Good afternoon everyone,
Although I am recovering from the flu right now, I had to post regarding a tragedy that took place this past week at the U.S. Holocaust Museum in Washington, DC. James von Brunn, who was identified as a white supremacist, killed a security guard who opened the door for him, and if not for the quick thinking of two other officers, more visitors might have been injured. In the days after this horrific event, we learned how vitriolic this person's thoughts really were and how they had built up over time, leading to his violent rampage.
Having faced the challenges of stuttering all my life, I can say emphatically that there have been times where I have gotten angry. I am sure my NSA teammates have all felt this way at some points in their journey of self-acceptance. I matured late in life, and learned many lessons the hard way. I'd lash out at the rest of the world every time I had a block, whenever I was passed over by a teacher in high school I'd bang my hand on the desk and say "But I want to be heard!," which often the end result would be a written reprimand and/or detention. It would get much worse though-when there were parent-teacher conferences, my parents would often come home and I'd have to hear something to the effect of "Steven doesn't know how to control himself."
Anger often clouds our judgment and in an extreme, makes us say and do things to others we normally wouldn't do. But then there are those ultra-extreme situations, where someone can hate someone or something so much that the fabric of reasoning and rational thinking rips apart so easily-in essence, you become so desensitized that you don't care about anything anymore. You don't want to grow, you don't want to change, all you care about is feeding that anger until it consumes you. Then you don't recognize the person you've become...all you care about is making others feel the way you do. It's not fun at all. I know, I've been there. All my NSA teammates have felt the razor-sharp piercings of teasing, bullying, isolation from all they know. I often think back to the song "Iris" by the Goo Goo Dolls, from the movie "Ciy of Angels." There's one line that stands out that goes "I don't want the world to see me, because I don't think that they'd understand. When everything is made to be broken, I just want you to know who I am."
Yet despite the image that being angry carries a negative vibe, the truth is in many situations, if you apply the right type of positive thinking, and give that anger a voice and a purpose to help others, you can develop into a better teammate. Friday I was watching Oprah Winfrey briefly, and she was talking with John Walsh. Walsh, for many years, was the creator and host of "America's Most Wanted" on FOX-TV. He suffered through a tragedy no one should have to bear: his son, Adam, was kidnapped and eventually decapitated. For a long time, he struggled to identify the killer and after confirming his suspicions on who it was, Walsh gave his anger a voice: founding the Adam Walsh Child Resource Center, which merged with the National Center for Missing and Exploited Children. His work on TV has led to 1,000 criminals being arrested and removed from today's streets.

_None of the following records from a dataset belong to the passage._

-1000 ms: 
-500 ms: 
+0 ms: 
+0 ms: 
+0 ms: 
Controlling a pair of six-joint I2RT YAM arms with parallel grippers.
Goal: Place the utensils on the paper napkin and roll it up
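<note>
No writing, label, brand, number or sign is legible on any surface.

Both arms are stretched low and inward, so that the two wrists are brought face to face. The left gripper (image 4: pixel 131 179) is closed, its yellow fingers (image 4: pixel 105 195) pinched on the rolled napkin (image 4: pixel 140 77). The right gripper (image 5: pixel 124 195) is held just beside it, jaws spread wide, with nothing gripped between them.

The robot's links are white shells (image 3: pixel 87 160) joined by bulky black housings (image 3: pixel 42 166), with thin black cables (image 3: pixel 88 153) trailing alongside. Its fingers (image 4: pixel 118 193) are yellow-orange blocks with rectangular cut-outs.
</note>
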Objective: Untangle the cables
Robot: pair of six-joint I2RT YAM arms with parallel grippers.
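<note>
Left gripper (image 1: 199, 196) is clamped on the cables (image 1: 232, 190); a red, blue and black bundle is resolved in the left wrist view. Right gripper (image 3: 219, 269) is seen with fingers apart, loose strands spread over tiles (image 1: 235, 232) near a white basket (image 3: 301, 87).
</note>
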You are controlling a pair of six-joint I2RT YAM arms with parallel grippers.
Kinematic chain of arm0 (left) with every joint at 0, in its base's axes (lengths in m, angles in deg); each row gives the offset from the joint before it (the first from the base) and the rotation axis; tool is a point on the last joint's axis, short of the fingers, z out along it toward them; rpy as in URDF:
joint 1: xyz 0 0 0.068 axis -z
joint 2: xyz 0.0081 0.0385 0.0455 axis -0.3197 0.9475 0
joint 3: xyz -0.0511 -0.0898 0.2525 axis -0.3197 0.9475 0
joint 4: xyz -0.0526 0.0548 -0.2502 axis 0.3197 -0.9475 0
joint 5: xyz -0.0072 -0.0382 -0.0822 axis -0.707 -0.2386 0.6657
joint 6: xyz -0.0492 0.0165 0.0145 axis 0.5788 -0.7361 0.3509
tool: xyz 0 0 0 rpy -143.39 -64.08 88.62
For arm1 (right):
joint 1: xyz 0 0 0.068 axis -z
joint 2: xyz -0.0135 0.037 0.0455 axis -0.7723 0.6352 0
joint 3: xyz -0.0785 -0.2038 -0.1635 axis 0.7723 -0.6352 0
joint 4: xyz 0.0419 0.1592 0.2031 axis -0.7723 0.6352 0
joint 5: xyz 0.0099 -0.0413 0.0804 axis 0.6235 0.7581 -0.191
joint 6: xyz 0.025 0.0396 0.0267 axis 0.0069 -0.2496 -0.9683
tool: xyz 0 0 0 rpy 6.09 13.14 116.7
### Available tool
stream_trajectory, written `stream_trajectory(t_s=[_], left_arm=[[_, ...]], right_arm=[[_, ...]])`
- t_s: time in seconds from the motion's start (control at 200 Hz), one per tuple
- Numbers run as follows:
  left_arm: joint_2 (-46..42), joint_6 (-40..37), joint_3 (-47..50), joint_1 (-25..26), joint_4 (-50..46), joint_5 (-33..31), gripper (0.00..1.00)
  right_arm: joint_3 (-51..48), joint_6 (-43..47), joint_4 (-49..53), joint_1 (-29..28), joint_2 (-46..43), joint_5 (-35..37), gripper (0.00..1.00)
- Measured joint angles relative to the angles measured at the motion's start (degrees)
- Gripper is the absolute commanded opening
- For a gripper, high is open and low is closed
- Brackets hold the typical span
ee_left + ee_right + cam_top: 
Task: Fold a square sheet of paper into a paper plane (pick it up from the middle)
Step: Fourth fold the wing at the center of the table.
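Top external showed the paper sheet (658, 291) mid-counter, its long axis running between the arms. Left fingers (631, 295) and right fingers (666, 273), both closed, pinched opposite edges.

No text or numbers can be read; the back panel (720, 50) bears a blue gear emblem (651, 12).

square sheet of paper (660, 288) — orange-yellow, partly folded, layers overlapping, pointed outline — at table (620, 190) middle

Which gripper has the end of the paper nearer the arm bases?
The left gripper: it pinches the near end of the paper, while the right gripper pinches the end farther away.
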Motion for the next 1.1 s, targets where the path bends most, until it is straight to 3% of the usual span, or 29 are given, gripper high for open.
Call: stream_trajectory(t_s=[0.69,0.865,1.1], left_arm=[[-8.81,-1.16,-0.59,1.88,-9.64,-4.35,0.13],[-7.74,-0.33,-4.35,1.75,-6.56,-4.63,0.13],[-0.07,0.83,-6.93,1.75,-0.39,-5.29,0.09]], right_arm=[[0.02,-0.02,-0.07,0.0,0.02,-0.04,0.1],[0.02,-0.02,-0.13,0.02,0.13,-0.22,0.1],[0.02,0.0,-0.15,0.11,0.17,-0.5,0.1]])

When I found out that I stuttered, I was angry in many ways. I was angry that I felt "shunned," and unable to enjoy social activities that many of us take for granted. But now more than ever, I have to say I am lucky I stutter. I learned how to take my anger and make it the best positive force in my life. I have the greatest teammates in the world who I love more than life itself. And there's the National Stuttering Association....which always has my heart.